▶ [Required action]
Repeat the whole listing word for word, skipping pictures.

-- Dataset extract follows --

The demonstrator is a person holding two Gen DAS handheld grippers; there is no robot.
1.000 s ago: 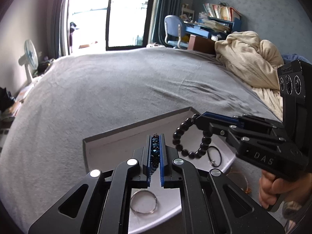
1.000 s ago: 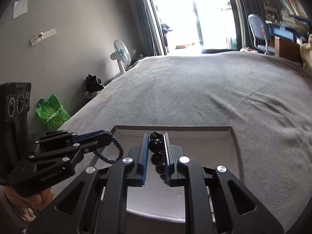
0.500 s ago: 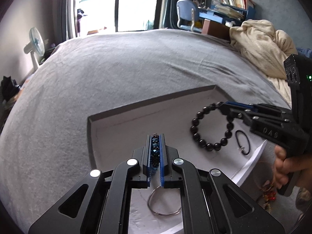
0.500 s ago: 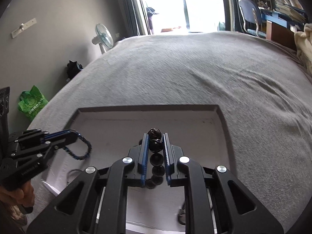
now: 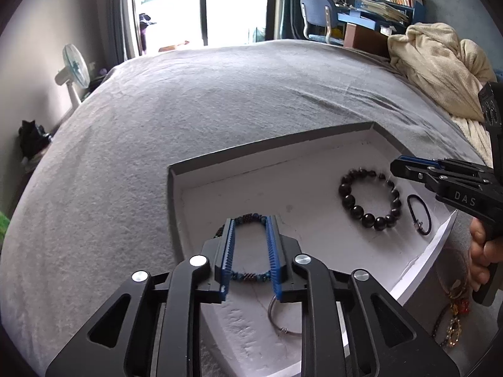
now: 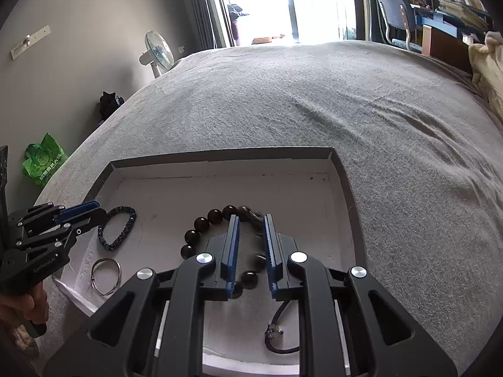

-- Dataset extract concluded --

▶ [Response to this task]
The demonstrator is a person holding two Gen DAS handheld grippers; there is no robot.
1.000 s ago: 
1.000 s ago: 
0.500 s ago: 
0.500 s ago: 
now: 
now: 

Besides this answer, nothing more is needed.